The comedian who offered the punch line would know that she has in effect donated her services.
Why do comedians reject the legal rules governing joint authorship? Because they are incompatible with effective enforcement of the norm against copying. If two comedians were true joint authors, both would own equal
rights in the joke. But if both told the same joke, fellow comedians and audience members would think one copied the other.
Joint ownership of a joke, in short, would frustrate enforcement of the cardinal anti-copying norm. Today, all that one needs to enforce the norm is to witness two comedians telling a similar joke. However, under a norms system that recognized joint authorship, detection of stealing would be more difficult, because two comedians telling the same joke can indicate either theft or co-ownership. With the signals muddied in this way, the norm system might well break down.
The same basic concern drives a separate norm governing how comedians buy and sell jokes. Copyright law says that to license or purchase a work, the buyer must have a signed, written agreement. But again, comedians follow their own rule. Jokes are usually sold with a handshake. And whatever the law may say, it is clear to comedians that an oral deal is binding and that the seller has transferred all of his rights in the joke. The transfer of rights in the joke is so complete that the originator cannot even identify himself publicly as the joke’s writer. As one comedian explained: “[When I buy a joke,] it’s mine, lock, stock and barrel. [My] oral agreement with my writers is you can’t even tell anybody that you wrote the joke. You can say on a resume that you write for me but you cannot say specifically what jokes you have written for me.”
In copyright law, “firstness,” or “priority” of authorship, has little relevance to the validity of a copyright. If a second author happened to
independently
create a work that is identical to a previous work, the second creator still has a valid copyright. But comedians’ norms system favors those who get there first. Also, comedians agree that as a practical matter, when two comedians have been performing a similar joke, the first to perform the joke on television owns it exclusively. The act of doing a joke or routine on TV is, in many senses, a bit like filing for patent protection: it grants exclusive title to a joke publicly.
Firstness also has a role in determining who owns jokes submitted to late-night talk shows. Hosts like Jay Leno and David Letterman maintain email addresses (initially these were fax lines) that comedians use to submit material for the nightly monologue. If the jokes are aired, the lucky writer gets a
check in the mail. It sometimes happens, however, that two comedians send in the same basic joke; many are topical and regard the events of the day.

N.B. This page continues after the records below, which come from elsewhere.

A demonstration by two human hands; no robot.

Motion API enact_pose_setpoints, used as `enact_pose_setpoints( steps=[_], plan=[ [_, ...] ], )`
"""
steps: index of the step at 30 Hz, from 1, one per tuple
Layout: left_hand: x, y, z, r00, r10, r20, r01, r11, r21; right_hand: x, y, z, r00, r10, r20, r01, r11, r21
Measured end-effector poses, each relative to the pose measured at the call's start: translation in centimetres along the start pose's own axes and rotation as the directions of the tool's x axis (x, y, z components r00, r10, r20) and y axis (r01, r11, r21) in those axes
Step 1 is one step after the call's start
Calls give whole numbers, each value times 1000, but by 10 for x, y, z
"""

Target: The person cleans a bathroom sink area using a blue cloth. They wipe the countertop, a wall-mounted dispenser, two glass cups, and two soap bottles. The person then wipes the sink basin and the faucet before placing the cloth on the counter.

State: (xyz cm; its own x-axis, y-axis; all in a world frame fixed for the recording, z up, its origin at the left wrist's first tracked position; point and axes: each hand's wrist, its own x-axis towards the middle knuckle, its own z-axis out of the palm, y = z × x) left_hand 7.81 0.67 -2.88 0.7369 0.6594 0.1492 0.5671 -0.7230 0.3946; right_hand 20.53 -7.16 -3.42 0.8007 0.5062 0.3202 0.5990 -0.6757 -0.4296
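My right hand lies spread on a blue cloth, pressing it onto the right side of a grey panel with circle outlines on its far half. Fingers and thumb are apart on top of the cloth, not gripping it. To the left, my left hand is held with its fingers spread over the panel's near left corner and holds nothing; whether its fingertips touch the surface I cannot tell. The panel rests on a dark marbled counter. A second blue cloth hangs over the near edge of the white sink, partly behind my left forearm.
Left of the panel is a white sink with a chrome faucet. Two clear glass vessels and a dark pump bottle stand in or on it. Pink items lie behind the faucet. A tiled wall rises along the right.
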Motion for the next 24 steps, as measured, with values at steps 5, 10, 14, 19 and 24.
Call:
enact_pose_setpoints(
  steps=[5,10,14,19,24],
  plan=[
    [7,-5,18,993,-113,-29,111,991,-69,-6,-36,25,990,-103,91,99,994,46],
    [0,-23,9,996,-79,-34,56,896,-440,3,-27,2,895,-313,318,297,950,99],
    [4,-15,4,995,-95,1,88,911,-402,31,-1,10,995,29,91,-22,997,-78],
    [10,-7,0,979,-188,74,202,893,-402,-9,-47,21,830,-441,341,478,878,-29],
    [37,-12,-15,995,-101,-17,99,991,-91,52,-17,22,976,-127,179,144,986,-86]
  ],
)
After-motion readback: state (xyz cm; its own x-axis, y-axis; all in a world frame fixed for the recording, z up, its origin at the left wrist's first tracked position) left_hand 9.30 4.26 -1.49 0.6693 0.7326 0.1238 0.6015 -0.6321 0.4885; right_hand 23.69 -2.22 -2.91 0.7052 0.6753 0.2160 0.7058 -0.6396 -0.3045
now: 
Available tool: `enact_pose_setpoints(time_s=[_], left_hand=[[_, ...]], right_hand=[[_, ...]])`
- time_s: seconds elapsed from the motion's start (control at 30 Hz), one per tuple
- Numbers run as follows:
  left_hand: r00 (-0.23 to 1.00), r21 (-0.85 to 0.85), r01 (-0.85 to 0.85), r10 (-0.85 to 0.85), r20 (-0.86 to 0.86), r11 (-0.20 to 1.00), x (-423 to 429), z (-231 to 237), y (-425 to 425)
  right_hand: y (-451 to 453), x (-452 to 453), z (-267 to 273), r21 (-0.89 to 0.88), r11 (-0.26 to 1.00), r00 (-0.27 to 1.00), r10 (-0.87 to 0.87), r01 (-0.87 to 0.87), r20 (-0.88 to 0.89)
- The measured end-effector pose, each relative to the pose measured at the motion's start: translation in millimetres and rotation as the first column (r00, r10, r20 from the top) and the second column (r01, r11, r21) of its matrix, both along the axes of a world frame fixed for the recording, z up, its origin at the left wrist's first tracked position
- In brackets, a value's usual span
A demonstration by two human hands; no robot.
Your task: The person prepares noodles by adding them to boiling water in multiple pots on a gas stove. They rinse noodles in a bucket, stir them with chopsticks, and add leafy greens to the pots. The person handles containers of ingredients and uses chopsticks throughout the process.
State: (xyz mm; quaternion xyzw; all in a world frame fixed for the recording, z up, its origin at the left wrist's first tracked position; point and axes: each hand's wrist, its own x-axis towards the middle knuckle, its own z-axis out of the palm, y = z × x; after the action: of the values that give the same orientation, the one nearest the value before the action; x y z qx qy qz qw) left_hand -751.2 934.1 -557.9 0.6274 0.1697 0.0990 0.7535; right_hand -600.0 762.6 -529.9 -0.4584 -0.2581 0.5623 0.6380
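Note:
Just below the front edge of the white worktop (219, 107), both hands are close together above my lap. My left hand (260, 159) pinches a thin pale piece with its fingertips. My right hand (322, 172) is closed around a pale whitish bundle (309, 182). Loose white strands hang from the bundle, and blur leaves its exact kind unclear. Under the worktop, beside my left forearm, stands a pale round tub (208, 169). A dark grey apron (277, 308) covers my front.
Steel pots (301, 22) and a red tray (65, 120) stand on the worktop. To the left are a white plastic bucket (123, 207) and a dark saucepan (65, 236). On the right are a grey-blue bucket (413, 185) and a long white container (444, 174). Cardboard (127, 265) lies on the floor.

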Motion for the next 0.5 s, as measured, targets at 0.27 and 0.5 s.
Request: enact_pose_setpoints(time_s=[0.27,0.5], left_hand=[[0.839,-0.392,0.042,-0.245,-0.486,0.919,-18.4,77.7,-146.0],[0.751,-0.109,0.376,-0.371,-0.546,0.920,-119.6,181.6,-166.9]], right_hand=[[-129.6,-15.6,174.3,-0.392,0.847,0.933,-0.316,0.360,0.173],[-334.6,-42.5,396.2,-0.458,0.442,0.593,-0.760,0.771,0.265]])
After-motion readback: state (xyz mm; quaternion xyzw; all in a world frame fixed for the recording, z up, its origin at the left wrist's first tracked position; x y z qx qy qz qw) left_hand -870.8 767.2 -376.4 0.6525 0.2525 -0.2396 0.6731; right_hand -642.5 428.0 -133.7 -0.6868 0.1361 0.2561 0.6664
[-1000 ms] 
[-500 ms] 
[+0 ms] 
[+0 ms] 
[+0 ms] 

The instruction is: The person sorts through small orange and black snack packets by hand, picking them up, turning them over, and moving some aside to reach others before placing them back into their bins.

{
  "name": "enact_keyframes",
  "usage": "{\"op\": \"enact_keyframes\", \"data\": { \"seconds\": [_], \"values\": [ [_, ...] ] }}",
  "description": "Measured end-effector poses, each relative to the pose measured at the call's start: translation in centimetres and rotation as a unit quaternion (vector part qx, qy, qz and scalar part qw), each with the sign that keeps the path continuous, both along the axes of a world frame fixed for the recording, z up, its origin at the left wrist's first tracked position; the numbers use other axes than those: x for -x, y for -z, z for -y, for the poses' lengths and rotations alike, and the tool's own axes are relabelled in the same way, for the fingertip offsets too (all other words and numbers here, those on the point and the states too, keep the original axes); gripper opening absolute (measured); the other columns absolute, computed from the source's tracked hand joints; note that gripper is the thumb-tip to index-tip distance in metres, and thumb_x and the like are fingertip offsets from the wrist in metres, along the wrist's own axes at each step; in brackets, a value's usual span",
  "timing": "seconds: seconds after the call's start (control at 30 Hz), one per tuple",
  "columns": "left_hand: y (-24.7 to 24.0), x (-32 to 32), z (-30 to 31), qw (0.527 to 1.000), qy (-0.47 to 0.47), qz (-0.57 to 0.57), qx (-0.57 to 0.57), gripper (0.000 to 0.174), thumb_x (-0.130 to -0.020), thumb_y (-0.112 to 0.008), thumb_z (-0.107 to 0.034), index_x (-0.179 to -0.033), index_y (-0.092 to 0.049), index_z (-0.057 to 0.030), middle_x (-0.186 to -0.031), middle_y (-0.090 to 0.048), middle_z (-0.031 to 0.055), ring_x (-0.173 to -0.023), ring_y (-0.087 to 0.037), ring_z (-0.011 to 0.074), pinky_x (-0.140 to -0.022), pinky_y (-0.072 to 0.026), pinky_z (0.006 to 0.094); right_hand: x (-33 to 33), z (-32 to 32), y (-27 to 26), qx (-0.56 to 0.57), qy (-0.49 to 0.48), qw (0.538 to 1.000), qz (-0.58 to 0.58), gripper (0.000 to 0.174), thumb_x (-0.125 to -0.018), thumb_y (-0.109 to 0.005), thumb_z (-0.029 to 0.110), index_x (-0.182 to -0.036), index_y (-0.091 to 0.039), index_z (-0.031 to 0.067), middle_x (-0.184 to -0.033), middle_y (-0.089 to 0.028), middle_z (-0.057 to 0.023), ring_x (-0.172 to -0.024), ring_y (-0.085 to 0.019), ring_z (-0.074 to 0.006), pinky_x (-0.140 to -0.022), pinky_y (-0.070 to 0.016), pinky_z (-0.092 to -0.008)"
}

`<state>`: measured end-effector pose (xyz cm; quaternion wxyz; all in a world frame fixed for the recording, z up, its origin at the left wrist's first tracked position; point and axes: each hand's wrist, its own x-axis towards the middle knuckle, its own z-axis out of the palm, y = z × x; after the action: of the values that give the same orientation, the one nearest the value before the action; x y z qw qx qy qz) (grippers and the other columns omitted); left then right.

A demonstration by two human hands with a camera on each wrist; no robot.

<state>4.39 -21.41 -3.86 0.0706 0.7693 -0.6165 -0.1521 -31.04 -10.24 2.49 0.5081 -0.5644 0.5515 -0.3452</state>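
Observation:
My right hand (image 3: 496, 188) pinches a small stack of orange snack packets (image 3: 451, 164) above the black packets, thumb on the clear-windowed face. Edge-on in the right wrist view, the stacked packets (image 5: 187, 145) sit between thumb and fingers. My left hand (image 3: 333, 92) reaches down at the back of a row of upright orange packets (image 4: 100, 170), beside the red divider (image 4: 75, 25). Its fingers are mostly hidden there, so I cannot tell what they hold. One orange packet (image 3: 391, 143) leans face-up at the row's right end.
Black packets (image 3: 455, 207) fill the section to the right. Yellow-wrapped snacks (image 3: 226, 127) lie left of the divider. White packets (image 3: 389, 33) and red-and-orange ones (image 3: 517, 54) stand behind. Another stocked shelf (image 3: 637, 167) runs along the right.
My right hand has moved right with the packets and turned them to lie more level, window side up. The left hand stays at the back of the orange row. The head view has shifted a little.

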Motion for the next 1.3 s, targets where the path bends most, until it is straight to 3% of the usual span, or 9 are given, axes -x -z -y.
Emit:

If that happens, the first to email gets paid, and the comedian who saw his jokes aired but did not see a check following knows that she was simply too late.
A central issue with all social norms is how to enforce them. Comedians say that despite feuds like those between Joe Rogan and Carlos Mencia, copying is not very prevalent today. That makes intuitive sense: there are thousands of comics performing regularly, and each show might contain several routines, plus various scattered funny asides. Given this volume, copying does seem infrequent. But it happens. And when a comedian believes she has been copied, she’s likely to confront the suspected offender. These confrontations are, for the most part, brief, civil, and effective. Persistent copying is limited to a few bad actors who are identified as such in the community.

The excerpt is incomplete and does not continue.